» **TASK TO CARRY OUT**
The entries below contain a stretch that opens with the line containing "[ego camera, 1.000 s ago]" and closes with the line containing "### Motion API"; set down that stretch exactly, both ends included, and nothing else.

» **RECORD EXTRACTS**
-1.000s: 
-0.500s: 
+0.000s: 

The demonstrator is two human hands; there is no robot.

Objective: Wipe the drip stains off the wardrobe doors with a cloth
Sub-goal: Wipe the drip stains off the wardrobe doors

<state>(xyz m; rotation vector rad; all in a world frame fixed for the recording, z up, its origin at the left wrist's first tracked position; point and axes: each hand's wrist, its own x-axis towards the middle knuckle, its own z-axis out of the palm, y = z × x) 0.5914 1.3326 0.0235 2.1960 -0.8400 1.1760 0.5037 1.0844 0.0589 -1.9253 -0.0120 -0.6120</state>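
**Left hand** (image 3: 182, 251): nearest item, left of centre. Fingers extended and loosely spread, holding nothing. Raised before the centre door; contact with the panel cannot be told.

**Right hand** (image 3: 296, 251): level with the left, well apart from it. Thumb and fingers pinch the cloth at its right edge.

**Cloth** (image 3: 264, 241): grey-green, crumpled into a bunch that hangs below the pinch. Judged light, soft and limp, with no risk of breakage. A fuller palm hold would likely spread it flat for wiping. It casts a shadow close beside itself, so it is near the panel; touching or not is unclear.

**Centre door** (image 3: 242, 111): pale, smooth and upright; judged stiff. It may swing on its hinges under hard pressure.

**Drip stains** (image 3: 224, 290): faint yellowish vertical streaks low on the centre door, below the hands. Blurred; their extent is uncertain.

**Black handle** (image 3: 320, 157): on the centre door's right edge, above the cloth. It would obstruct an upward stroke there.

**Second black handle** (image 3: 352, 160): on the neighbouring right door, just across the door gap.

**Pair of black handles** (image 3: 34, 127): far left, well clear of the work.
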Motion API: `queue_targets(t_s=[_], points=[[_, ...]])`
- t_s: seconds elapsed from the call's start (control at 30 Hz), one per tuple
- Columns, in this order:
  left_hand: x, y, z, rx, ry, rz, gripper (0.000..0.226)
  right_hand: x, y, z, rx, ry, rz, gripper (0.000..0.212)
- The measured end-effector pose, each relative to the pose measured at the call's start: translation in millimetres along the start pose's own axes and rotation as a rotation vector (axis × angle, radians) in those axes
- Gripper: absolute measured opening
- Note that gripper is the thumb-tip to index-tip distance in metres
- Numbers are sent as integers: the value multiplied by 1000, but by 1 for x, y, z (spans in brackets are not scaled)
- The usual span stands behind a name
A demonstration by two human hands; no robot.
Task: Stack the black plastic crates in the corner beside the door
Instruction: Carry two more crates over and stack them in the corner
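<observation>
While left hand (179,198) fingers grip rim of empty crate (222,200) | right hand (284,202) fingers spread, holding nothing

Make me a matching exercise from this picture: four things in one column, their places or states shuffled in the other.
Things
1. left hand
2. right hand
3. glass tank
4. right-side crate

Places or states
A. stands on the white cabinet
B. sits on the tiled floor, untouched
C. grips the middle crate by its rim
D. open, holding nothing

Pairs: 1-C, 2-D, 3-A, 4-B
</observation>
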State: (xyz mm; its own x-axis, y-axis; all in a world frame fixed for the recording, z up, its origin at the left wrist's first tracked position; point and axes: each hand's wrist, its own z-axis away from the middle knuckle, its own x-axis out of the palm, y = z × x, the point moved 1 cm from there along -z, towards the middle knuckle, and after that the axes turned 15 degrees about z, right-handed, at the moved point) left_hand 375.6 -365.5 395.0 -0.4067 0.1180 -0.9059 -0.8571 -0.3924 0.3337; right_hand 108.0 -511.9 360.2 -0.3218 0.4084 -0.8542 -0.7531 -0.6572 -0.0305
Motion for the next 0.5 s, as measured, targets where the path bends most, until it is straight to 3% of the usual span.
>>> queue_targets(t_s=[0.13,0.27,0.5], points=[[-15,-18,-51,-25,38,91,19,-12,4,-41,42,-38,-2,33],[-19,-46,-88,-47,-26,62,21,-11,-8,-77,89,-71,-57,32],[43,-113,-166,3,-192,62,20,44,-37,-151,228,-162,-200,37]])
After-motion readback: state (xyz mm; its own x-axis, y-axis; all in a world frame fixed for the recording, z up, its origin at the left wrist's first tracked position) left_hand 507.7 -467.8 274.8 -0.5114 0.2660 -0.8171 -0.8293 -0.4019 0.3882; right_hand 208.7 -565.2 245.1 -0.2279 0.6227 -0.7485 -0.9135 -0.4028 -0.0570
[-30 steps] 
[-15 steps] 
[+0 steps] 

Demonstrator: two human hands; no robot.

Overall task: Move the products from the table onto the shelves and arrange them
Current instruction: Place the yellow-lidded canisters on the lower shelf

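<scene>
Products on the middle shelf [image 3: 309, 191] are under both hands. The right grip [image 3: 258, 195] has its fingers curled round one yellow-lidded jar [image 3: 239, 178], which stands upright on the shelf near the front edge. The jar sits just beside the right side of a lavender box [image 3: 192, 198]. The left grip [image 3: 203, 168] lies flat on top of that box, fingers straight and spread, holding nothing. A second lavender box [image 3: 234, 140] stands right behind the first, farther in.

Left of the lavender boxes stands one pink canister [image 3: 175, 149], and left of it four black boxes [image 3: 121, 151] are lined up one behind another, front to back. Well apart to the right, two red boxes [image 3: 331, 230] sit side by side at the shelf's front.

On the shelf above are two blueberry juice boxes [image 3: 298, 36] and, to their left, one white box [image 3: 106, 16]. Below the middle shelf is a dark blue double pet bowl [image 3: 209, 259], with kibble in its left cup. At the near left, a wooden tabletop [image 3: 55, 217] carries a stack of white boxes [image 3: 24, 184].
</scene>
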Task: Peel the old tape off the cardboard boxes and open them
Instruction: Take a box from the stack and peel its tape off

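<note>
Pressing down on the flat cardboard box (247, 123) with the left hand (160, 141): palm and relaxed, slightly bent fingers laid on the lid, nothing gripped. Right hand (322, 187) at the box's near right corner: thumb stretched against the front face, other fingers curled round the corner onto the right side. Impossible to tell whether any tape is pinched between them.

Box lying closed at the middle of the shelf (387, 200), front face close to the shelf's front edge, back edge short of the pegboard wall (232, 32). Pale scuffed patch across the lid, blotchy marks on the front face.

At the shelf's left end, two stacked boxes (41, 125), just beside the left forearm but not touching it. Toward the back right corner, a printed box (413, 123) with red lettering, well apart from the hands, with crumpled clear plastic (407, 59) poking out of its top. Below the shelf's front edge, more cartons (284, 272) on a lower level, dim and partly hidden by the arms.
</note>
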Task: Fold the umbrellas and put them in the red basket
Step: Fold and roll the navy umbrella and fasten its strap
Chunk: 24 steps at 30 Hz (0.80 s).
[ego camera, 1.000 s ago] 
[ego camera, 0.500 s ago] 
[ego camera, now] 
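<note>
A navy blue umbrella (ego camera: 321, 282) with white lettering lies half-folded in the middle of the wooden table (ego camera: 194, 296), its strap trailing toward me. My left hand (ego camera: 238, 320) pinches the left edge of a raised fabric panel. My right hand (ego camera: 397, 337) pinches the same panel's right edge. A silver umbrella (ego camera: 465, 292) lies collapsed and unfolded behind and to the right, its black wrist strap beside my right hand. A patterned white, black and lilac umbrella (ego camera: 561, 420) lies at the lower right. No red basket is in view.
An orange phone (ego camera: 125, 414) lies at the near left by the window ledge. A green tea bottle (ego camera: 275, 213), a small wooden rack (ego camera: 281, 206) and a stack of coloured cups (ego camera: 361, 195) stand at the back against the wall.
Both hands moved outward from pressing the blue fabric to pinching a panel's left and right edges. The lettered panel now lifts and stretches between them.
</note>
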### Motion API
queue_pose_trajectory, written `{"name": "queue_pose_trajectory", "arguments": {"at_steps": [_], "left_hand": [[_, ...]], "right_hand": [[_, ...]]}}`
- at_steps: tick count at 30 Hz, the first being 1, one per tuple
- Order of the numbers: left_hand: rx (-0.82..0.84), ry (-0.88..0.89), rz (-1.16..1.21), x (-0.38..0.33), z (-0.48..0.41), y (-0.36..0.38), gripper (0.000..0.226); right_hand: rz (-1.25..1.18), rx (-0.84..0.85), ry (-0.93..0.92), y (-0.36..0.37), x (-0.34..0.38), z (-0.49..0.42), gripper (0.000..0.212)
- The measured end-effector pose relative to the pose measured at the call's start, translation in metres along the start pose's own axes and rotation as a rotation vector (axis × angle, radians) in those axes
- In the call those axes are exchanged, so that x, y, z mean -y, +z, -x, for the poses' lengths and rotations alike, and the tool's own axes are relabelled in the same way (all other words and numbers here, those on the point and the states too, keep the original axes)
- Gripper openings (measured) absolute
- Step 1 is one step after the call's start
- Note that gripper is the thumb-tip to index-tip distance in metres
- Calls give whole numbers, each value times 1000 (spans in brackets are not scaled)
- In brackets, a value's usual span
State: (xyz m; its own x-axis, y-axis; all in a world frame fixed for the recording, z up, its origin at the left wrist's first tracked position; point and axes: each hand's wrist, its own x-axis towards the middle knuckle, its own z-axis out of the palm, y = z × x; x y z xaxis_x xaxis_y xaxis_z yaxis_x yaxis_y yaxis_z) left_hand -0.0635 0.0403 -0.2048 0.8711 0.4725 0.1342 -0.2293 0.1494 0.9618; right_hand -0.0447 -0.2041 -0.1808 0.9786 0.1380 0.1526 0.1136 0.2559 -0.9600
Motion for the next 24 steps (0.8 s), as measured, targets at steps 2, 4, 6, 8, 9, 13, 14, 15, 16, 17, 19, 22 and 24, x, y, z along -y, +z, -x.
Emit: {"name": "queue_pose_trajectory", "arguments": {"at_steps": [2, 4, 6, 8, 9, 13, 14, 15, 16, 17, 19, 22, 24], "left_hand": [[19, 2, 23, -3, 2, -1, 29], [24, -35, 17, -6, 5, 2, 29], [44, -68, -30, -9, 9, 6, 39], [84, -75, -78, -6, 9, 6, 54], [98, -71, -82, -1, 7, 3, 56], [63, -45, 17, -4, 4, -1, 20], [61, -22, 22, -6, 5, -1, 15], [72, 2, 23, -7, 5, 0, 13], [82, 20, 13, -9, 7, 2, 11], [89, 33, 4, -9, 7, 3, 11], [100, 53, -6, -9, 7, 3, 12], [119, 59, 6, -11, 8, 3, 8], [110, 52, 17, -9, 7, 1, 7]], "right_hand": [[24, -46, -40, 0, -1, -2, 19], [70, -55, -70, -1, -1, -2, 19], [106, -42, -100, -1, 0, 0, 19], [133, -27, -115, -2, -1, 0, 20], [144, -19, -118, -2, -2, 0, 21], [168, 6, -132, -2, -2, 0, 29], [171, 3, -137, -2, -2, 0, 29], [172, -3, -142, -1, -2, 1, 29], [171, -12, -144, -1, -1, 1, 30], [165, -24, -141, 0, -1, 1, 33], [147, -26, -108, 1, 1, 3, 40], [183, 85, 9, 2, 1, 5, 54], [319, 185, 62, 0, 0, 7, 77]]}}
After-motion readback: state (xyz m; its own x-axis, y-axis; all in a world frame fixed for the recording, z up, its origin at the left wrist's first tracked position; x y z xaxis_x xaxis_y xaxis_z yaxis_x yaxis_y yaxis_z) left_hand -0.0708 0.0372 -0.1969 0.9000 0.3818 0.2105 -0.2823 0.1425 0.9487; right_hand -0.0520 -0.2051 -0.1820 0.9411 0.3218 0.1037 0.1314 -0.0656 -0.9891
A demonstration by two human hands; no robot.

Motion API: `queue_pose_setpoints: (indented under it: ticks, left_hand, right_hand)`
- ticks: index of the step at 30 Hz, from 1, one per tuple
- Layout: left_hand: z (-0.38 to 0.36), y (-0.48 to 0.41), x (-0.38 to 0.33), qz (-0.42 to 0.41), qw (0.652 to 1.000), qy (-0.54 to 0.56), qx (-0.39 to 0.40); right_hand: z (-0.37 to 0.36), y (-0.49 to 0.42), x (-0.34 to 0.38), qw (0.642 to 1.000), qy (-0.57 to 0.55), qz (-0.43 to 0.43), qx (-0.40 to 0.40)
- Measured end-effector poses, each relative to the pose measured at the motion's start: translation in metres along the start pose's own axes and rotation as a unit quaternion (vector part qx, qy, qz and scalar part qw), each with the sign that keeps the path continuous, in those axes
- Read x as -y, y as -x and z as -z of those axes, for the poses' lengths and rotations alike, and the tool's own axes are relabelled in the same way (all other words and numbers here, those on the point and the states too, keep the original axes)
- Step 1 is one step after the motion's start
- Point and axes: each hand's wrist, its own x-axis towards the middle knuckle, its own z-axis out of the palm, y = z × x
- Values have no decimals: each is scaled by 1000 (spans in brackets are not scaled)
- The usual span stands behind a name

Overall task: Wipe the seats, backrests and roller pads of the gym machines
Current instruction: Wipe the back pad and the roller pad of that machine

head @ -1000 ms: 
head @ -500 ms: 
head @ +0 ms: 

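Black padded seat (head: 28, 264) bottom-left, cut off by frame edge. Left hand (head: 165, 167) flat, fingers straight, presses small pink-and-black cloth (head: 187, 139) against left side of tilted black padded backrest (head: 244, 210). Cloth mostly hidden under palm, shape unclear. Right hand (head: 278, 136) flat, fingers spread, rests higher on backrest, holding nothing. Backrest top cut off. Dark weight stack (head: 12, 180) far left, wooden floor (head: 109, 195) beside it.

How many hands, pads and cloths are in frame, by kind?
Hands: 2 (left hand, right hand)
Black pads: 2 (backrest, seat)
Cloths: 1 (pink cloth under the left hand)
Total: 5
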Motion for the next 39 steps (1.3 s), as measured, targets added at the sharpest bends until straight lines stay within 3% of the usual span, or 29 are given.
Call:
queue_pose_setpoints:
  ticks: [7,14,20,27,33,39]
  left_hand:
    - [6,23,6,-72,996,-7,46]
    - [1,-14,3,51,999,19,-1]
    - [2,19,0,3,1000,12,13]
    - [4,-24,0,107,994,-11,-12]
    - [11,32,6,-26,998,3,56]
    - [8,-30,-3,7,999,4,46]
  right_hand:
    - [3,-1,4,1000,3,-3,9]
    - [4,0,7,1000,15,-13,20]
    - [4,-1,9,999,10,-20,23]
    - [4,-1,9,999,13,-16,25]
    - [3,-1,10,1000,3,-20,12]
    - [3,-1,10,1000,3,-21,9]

» **EXERCISE ANSWER**
[ego camera, 1.000 s ago] 
[ego camera, 0.500 s ago] 
[ego camera, now] 
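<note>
A navy blue umbrella (ego camera: 321, 282) with white lettering lies half-folded in the middle of the wooden table (ego camera: 194, 296), its strap trailing toward me. My left hand (ego camera: 238, 320) pinches the left edge of a raised fabric panel. My right hand (ego camera: 397, 337) pinches the same panel's right edge. A silver umbrella (ego camera: 465, 292) lies collapsed and unfolded behind and to the right, its black wrist strap beside my right hand. A patterned white, black and lilac umbrella (ego camera: 561, 420) lies at the lower right. No red basket is in view.
An orange phone (ego camera: 125, 414) lies at the near left by the window ledge. A green tea bottle (ego camera: 275, 213), a small wooden rack (ego camera: 281, 206) and a stack of coloured cups (ego camera: 361, 195) stand at the back against the wall.
Both hands moved outward from pressing the blue fabric to pinching a panel's left and right edges. The lettered panel now lifts and stretches between them.
</note>
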### Motion API

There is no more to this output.